After bagging Peak 12,800, we headed for Mt. Haeckel, a prominent peak in the region. As we traversed the ridge it become obvious there were two routes: the standard route up the talus slope or sneak around the west side. Either route ends up on the south side of the mountain, which was on the far side from where we were.
Not surprisingly we decided to sneak around on the west side. It involved only a small boulder field and then climbing over the wall which made up the west side ridge. The closer we hiked to the wall the more vertical it became. Kathy found an easy class 3 climb over the wall. We were now on the south side of the mountain with a long and unknown traverse to the correct ridge ahead of us.
I had no beta about this approach, so I cairned the traverse in case we had to bail. Things went smoothly for awhile with easy class 3 sections coupled with lots of class 1. We then came to an interesting gully that separated us from the other side of the mountain.
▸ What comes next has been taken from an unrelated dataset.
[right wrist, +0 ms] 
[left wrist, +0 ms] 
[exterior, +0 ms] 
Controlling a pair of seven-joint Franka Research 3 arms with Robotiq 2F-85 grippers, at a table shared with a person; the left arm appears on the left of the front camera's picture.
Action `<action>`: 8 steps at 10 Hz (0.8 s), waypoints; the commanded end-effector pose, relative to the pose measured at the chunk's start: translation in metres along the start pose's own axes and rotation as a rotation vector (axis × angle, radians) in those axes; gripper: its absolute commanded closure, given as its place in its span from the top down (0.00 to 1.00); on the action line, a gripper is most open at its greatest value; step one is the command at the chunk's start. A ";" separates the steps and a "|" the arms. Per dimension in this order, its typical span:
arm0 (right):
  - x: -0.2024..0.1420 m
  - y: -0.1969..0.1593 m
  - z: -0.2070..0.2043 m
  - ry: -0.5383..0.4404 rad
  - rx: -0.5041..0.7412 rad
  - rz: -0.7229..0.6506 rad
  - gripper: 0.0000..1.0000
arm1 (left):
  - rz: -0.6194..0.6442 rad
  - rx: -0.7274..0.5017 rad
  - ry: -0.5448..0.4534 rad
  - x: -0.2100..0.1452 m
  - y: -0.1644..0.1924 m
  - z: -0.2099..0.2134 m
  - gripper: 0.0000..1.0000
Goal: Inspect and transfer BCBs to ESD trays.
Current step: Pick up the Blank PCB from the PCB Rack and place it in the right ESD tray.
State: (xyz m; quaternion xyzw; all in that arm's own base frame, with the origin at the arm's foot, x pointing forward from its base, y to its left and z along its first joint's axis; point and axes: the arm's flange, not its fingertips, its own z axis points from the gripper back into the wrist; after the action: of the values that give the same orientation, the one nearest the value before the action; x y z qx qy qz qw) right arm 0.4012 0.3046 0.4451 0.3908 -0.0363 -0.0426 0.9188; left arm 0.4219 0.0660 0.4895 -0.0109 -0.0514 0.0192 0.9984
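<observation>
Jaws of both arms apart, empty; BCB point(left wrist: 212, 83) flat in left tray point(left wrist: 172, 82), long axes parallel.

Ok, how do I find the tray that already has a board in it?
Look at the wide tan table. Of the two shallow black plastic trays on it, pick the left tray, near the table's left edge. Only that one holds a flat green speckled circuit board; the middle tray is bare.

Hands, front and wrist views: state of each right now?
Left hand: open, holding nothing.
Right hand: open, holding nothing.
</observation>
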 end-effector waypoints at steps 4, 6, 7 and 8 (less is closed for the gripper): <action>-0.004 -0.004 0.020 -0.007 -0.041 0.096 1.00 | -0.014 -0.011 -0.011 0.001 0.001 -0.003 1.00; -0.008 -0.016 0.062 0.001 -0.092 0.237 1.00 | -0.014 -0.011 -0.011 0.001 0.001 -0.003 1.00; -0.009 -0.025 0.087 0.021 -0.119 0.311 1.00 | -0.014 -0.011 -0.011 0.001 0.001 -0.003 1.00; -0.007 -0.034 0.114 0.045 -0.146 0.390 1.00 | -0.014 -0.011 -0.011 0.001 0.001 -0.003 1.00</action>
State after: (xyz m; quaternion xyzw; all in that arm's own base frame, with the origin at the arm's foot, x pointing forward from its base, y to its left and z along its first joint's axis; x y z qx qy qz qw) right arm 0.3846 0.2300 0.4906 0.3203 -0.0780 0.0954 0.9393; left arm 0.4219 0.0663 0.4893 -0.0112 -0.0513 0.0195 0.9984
After exploring several options, we decided to bail rather than dropping 300 feet down. If I knew the route would go, I would have descended the 300 feet, but not knowing and this being our 5th day of hiking, I chose to bail.
We quickly retraced our steps and descended to the lake in front of Mt. Haeckel. I then looked up the talus field the standard route ascends. Forget it. I just proved my point how navigational mistakes are costly in the Sierra. In hindsight I should have followed the standard route. Oh well, there's always next time.
It did not take long and we were back at our campsite. In essence we made a giant loop around Peak 12,800 and climbed to the top of that peak. Not a bad hike, but I would have liked to nail Haeckel. Seems like next time it would be best to camp at Midnight Lake and bag Haeckel and Darwin.
We backpacked out on Thursday trying to decide what to do on Friday. Originally the plan was to do Boundary Peak, but I have done it three times and was not excited about doing it a fourth time. We finally agreed on White Mountain, the easiest 14,000 foot peak in California. It would be Kathy's first 14ner and we would not have any bear issues.
We drove the road to White Mountain on Thursday evening car camping at one of the pullouts. We could see the lights of Bishop, CA some 7,000 feet below and the peaks in the Sierra. It was really beautiful. The next day we hiked White Mountain. It's a class 1 hike that follows a gravel road all the way to the summit. It's not too exciting, but it's a 14ner! There are some great vistas from the summit. Panorama from White Mountain.
The descent was non-eventful and the drive back to Vegas was long and boring as usual. Future plans include a backpack to Midnight Lake with Darwin, Haeckel, and Clyde Spires on the tic list.